Want to commemorate your pregnancy? Get a belly cast

After seven-and-a-half months of pregnancy, I got totally plastered the other day. No, it didn’t involve happy hour. Instead, I got plastered during a belly-casting session to create a sculpture of my very-pregnant torso.

It is part of a growing trend among moms-to-be to find new and more creative ways to honour and celebrate the experience — from belly painting and belly blessings to henna and photography.

Dana Thomson is the founder of Mummies’ Tummies. She came to my house to do the belly casting. She started the business 14 years ago and since has done more than 700 belly busts. “I had a girlfriend who had seen belly casting done in the States, and she asked if she thought I could try it,” Thomson says. “I did and I really thought that people might enjoy this kind of art relating to babies.”

In my kitchen, in front of my daughter and, um, nanny (I’m pretty sure seeing me naked waist up isn’t in her job description, but she really loved watching the process, as did my daughter) I stripped off my shirt and bra.

All Thomson needs is to be near a sink with a bowl of warm water.

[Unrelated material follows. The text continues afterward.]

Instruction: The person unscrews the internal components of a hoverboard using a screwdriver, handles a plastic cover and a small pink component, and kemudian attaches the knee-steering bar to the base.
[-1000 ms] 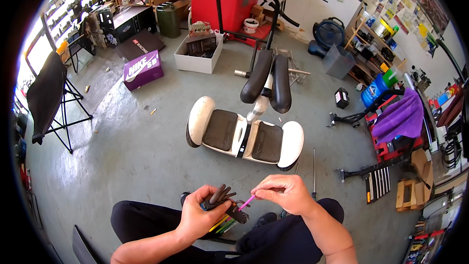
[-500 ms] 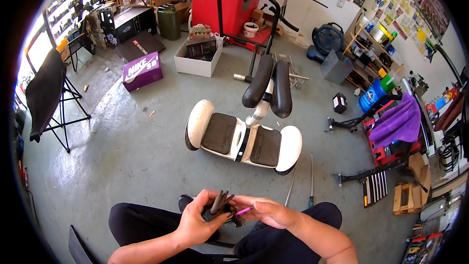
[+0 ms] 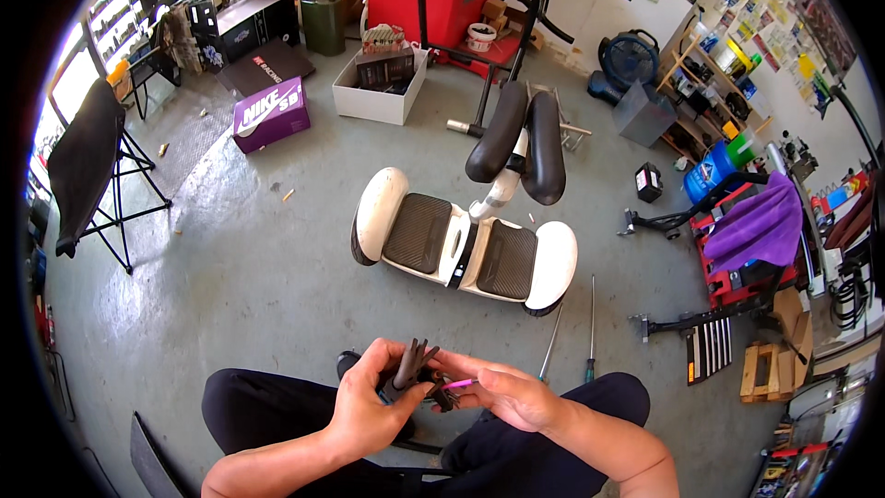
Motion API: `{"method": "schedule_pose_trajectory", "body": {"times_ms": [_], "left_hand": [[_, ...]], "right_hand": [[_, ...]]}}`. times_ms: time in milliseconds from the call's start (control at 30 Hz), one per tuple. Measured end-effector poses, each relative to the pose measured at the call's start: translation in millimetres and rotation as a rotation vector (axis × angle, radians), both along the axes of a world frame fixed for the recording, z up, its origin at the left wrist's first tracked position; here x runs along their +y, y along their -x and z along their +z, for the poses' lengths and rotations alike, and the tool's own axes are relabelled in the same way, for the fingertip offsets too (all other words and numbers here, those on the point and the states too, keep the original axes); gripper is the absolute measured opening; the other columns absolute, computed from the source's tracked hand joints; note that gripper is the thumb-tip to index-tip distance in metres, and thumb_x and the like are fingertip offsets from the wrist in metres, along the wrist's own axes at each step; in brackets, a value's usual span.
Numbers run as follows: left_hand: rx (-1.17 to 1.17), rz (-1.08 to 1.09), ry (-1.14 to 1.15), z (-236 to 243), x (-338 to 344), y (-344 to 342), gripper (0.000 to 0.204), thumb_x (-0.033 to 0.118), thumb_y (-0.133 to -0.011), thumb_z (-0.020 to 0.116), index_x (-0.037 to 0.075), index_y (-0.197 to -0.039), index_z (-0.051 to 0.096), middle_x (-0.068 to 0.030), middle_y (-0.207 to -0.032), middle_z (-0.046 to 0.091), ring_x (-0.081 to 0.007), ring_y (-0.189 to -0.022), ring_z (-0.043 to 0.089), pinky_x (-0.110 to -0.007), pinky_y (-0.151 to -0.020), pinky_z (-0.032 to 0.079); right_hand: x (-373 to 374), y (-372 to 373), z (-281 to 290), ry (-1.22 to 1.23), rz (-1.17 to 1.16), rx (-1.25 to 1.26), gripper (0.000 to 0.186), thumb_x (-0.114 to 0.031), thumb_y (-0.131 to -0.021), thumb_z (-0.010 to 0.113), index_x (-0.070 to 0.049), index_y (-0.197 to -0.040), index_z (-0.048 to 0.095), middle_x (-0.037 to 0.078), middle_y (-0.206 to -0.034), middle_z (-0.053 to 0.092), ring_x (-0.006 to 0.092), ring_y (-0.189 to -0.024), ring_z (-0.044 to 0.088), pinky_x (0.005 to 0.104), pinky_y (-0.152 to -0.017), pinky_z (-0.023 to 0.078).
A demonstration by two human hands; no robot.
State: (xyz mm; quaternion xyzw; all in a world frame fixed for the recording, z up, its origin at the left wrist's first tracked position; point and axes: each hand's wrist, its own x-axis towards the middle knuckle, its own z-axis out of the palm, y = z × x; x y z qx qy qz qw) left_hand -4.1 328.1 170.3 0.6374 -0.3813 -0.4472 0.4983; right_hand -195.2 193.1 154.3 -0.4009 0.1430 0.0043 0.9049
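Note:
Between my two hands, above my lap, is a bundle of dark hex keys (image 3: 411, 365), their ends fanned upward. My left hand (image 3: 361, 406) is closed around the bundle, with the thumb across its near side. My right hand (image 3: 516, 398) pinches a thin pink hex key (image 3: 459, 384) at the bundle's right side. Its inner end runs in among the dark pieces, so I cannot tell whether it is seated there. Just ahead on the floor stands a white self-balancing scooter (image 3: 458, 260) with dark foot pads and a padded black knee bar (image 3: 544, 152).
Two long screwdrivers (image 3: 592, 337) lie right of my hands, near my right knee. A purple shoebox (image 3: 270, 116) and an open white box (image 3: 373, 103) sit farther off. On the left is a black folding chair (image 3: 88, 166); on the right, a purple cloth (image 3: 756, 226) hangs over a red stand.
The pink key sits slightly more level, and both hands have shifted a little while keeping their hold. The room's things appear slightly higher and farther right as the view tilts.

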Motion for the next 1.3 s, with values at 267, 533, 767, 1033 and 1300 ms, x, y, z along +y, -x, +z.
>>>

She puts down a drop cloth, which I stand on, and the belly casting begins by me rubbing on a thin layer of Vaseline over my chest and torso. Then with dozens of pieces of plaster gauze, which she dips into warm water, she covers my belly and chest.

Plaster cast of Rebecca Eckler's pregnant belly

“At first, I targeted the midwifery clinics with women who were not only tuned in with their bodies, but didn’t worry what they looked like or their weight gain,” she says. “This is a very empowering time. Women who do this appreciate their curves.”

Some are extremely comfortable with their pregnant form. Thomson is often invited to baby showers where other women will help with the plastering. “I was once in a room during a baby shower with 50 women who were helping create the belly cast.”

But not every one understands belly casting, though interestingly many men or husbands do. “I get a lot of calls from men who want to set up belly casting sessions for their wives,” says Thomson. In fact, one proud papa even brought the finished belly casting to keep in his work office and hung it on the wall. (Strange, but true.)

“He was proud of his wife and what his wife had gone through.” But most people, according to Thomson, keep the belly casting in their bedroom or the nursery.

One thing is for certain, it’s definitely a conversation starter. “I have also done women who have had three children, and I’ll do a belly casting for each of their pregnancies. They don’t want to leave a child out.”

Thomson has the type of personality that can make anyone feel comfortable. During my plastering, we talk about work, children, family and moving. The entire process takes less than an hour, and she always goes to people’s houses. “It’s much more comfortable for people in their own spaces. A lot of the time, the dads will be around, and they’ll be taking pictures of the process or videotaping it.”

The plaster gauze dries quickly, and she pulls it off my torso and breasts. Then Thomson takes it home to put another layer of liquid plaster over the casting, to make it as smooth as possible.

After the cast is complete, customers choose how to decorate it. Usually, Thomson keeps it simple, as to not take away from the finished product. “I usually stick to painting the date of the baby’s birth, the name of the baby, or sometimes, over the belly button area, I’ll put on their birthstone, which is a really nice touch,” she says.

Prices start at $150, but Thomson also can get more detailed: plastering the mother’s arms around her stomach or the father’s arms around the mother’s torso.

While celebrities posing with their pregnant bellies on magazine covers is old, Thomson’s business is booming. “There’s definitely more awareness of what it is now. Even men know what it is when I tell them what I do,” she says. “Ideally, a cast should be made four to six weeks before the due date, but I always tell women to do it when they are comfortable with their size. I had one women who I did at five months, but her bump was pretty large because she was so petite.”

Thomson has also started to do moulds of a new baby’s bum, which is difficult, to say the least. “Often the baby keeps peeing, and I’ll have to do the casting three or four times,” she says. “But it makes for a really cute doorstopper, paperweight or candy bowl.”

I love my belly casting. In fact, I’d rather look at it than myself in the mirror, which Thomson says is something she hears a lot. Now I just have to figure out where to put the thing.

Maybe I’ll turn it into one mother of a candy bowl.